• [What is being asked]:
Copy out exactly the stretch of the listing below that begins at the line containing "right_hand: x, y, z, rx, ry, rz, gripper" and ends at the line containing "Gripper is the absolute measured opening", and copy nothing outside it.
[[ Data provided open ]]
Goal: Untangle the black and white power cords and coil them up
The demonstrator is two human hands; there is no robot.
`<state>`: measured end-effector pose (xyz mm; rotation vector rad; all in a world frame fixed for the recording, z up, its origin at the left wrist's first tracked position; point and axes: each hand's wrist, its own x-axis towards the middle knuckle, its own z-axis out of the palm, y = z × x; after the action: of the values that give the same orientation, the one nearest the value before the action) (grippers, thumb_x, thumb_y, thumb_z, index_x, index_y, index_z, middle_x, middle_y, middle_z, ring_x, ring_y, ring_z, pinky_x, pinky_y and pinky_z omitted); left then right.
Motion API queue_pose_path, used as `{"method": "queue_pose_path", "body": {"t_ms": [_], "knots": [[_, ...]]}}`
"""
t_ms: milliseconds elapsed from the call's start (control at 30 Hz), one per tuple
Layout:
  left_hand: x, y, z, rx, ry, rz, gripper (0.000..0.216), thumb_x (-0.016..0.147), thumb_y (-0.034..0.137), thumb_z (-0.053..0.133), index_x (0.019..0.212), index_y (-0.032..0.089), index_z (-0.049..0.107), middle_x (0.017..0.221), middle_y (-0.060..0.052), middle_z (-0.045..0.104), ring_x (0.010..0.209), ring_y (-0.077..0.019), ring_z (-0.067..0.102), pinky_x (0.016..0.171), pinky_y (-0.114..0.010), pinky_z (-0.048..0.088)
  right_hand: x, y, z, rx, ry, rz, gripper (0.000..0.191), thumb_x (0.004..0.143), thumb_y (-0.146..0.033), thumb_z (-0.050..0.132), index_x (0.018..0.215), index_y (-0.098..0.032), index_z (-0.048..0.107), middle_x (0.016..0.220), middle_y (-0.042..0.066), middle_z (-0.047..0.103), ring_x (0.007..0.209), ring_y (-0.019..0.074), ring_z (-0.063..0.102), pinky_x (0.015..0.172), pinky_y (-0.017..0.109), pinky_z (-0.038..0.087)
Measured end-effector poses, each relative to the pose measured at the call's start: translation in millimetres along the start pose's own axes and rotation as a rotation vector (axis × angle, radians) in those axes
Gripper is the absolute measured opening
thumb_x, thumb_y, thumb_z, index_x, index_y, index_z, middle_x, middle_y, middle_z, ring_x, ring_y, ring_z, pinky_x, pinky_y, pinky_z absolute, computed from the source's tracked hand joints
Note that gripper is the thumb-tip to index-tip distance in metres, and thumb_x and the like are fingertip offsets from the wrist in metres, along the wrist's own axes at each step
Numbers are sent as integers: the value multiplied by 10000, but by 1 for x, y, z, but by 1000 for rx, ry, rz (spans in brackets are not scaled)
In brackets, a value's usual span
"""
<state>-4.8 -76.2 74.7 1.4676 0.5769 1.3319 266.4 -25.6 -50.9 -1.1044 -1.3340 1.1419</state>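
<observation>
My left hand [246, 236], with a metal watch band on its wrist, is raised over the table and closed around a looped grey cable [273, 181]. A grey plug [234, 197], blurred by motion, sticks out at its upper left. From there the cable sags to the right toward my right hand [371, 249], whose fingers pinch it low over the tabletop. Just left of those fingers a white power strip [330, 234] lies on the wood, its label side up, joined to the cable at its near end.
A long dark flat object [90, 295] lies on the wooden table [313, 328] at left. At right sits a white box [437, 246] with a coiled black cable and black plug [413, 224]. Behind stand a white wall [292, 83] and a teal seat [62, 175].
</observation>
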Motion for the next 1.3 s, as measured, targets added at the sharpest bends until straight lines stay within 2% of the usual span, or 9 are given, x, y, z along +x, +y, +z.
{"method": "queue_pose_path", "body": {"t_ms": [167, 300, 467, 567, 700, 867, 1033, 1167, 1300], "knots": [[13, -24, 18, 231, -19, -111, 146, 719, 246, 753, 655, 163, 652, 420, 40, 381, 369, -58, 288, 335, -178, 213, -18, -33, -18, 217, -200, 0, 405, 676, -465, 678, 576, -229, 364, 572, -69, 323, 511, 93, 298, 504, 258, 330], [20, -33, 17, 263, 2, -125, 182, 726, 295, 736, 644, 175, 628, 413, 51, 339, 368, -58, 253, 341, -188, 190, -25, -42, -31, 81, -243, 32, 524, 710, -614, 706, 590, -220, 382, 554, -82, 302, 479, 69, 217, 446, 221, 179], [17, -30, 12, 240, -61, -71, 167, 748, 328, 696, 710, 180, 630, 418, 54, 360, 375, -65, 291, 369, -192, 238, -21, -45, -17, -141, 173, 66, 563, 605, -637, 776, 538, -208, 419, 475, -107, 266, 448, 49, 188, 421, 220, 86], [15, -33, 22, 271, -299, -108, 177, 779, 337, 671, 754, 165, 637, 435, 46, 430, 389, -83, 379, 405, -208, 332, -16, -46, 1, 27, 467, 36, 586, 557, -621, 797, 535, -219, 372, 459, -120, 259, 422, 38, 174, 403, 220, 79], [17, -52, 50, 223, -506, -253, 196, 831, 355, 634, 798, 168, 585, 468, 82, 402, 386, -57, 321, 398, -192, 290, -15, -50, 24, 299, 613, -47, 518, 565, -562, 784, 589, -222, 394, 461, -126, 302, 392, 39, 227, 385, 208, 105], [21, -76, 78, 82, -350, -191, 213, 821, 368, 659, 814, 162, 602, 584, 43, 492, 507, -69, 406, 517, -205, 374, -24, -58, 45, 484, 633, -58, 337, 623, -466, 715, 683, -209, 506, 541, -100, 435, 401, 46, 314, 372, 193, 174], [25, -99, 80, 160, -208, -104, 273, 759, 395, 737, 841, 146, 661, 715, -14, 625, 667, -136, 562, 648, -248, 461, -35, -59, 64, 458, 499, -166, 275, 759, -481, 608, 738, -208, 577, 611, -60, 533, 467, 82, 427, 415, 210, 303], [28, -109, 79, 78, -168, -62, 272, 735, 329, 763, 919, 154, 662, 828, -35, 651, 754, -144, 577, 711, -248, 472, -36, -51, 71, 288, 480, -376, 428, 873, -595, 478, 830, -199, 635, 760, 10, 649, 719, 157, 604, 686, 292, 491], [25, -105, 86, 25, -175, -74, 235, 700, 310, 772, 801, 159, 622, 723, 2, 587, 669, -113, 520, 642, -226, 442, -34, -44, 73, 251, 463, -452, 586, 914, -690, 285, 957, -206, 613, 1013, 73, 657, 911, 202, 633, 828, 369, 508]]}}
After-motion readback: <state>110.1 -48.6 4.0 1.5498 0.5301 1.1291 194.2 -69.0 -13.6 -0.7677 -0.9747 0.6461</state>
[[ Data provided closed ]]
• [Written answer]:
  right_hand: x, y, z, rx, ry, rz, gripper (0.000..0.191), thumb_x (0.004..0.143), thumb_y (-0.146..0.033), thumb_z (-0.050..0.132), index_x (0.018..0.215), index_y (-0.098..0.032), index_z (-0.048..0.107), middle_x (0.016..0.220), middle_y (-0.042..0.066), middle_z (-0.047..0.103), ring_x (0.007..0.209), ring_y (-0.019..0.074), ring_z (-0.063..0.102), pinky_x (0.015..0.172), pinky_y (-0.017..0.109), pinky_z (-0.038..0.087)
Measured end-effector poses, each relative to the pose measured at the call's start: translation in millimetres along the start pose's own axes and rotation as a rotation vector (axis × angle, radians) in those axes
Gripper is the absolute measured opening

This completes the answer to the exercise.